Saat silam, aku dikirim perusahaan tempatku bekerja untuk belajar lebih lanjut seluk beluk mesin mobil. Bersama beberapa teknisi Indonesia lainnya mencoba menyelami juga budaya negeri ini, negeri ginseng , negeri kimchi . Sangat menarik mengetahui adat dan budaya negeri ini. Belum lagi bila para wanitanya mengenakan Hanbok, membuatku teringat boneka perempuan yang menari berputar lincah dengan Hanboknya.
Bau bawang putih memang erat dengan negeri ini, dimana-mana tercium bau ini, bau khas. Ya… sepertinya tak ada masakan Korea tanpa bawang putih. Hingga ekstrak penguat tubuhpun terbuat dari bawang putih. Betapa bawang putih sudah menguasai negeri ini. Kami menyebut gadis-gadisnya sebagai bawang putih tunggal, muda ,putih ,segar dan ceria. Pojok itu tiba-tiba saja begitu jelas tertera di ingatan, bagaikan episode tayangan yang sempat terpotong dalam film-film seri. Meja kayu oak ,suasana etnis yang ditimbulkan bar itu. Keremangan ruangan itu malah terasa begitu menyatu.Kursi coklat itu terasa begitu nyaman , penatku seakan tersedot habis , larut dalam keremangan pojok bar itu. My Way begitu nama bar di pojok jalan itu.Bar itu tidak terlalu besar, tidak terlalu kecil, sarat menuai suatu episode dalam perjalanan hidupku. Sesuai namanya , lagu My Way pun berulang kali lekat terdengar di telinga. Suara Frank Sinatra telah digantikan oleh suara penyanyi Korea yang tak kalah merdunya. Hm….
“ Lex…Alex…..hei..hei Lex, sini…..!!“panggilan itu menerbangkan, membuyarkan seluruh kenangan dan anganku. Darman sudah kelihatan batang hidungnya. Dia datang bersama istrinya, wanita Korea , Nam Mi ,bersama seorang anak perempuan yang lucu dan manis. Perpaduan Indonesia dan Korea. Han Bin namanya. Mengingatkanku akan seseorang, perpaduan wanita Pilipino dan lelaki Korea, Jasmin. Kulitnya putih, namun matanya yang bulat adalah mata penduduk Asia Tenggara. Mata itu ceria, sekaligus sendu. Mereka menjemputku di airport. Kami berpelukan. Sahabatku terlihat lebih gemuk dan subur dibanding 10 tahun yang lalu. Mungkin Nam Mi selalu memberikan makanan sehat dan juga ekstrak ginseng untuknya hingga badannya terlihat seperti bayi sehat. Wanita Korea memang terkenal begitu tekun merawat keluarganya. Kalau dulu wanita Jepang terkenal dengan kesetiaannya, kurasa sekarang ini wanita Korea lebih menunjukkan pamor sebagai pendorong semangat keluarga. Mungkin berkat bawang putih penambah semangat itu ? Mungkin.Kami ngobrol ngalor ngidul ,senang rasanya bertemu teman lama di negeri orang.
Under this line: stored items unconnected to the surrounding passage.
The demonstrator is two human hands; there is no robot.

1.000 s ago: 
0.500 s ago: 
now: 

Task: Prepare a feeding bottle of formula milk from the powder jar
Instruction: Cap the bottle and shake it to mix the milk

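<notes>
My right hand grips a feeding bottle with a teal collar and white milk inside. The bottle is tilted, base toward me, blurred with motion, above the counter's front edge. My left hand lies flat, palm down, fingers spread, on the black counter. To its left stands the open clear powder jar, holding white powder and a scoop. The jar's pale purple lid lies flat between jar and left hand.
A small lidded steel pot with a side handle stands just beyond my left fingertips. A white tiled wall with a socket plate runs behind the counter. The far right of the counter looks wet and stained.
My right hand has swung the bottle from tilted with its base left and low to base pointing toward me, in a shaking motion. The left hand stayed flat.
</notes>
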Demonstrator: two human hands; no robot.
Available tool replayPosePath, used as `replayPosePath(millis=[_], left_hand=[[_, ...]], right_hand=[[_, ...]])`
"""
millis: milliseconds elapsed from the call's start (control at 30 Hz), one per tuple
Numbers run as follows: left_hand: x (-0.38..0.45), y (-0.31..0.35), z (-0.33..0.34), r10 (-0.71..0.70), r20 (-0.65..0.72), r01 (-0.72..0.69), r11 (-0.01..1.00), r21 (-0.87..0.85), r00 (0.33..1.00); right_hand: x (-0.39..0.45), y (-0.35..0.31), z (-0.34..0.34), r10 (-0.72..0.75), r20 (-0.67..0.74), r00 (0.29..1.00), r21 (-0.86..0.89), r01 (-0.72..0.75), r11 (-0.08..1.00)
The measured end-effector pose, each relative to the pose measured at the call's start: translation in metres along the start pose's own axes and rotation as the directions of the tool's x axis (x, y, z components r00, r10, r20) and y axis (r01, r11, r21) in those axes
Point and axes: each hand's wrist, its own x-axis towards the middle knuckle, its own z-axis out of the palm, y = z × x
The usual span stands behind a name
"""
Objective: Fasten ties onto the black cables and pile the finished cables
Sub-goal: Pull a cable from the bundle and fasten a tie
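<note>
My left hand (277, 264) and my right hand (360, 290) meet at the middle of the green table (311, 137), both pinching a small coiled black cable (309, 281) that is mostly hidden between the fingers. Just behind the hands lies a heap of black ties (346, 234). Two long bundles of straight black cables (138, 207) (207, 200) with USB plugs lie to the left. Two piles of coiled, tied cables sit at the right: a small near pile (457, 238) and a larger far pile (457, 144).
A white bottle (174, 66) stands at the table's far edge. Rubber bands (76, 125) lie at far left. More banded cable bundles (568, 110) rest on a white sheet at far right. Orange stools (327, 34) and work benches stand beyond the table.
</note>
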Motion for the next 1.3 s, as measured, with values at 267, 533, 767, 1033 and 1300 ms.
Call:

“Kangen makan apa Lex, …”begitu tanyanya.
Segera kusambar, “Wah ….tentu saja Bibimbab. “
“Ok , kalo gitu kita mampir dulu di restoran tempat saudara istriku ya….bibimbab nya terkenal loh…!”
“OK…..thanks brur…..!Kamsa hamnida,” kataku menoleh ke Nam Mi.
Lagi kenangan itu menyeruak. Di tempat yang berbeda, masakan yang sama. Dialah yang pertama kali mengenalkan dengan masakan khas Korea ini, mengaduk nasi hangat bersama daging cincang, wortel,mentimun, tauge panjang bumbu ko chi jang bercampur minyak wijen. Sup rumput laut instant turut menemani udara dingin saat itu. Jasmin. Nama itu sangat ngangeni. Jasmin…..hm…..Entah dimana dia sekarang. Masih akan sempatkah aku bertemu dengannya?Lamunanku terputus oleh celoteh ramah Darman sekeluarga. Segera akupun larut dalam suasana hangat keluarga ini.
“Bro, nanti malam jangan lupa ya, kita kumpul lagi di tempat lama, “ujarnya saat menurunkan diriku di Hotel LOTTE.
“Ok, jam 8 ya ……see you….., bye bye…..manis!”Han Bin melambaikan tangan kecilnya.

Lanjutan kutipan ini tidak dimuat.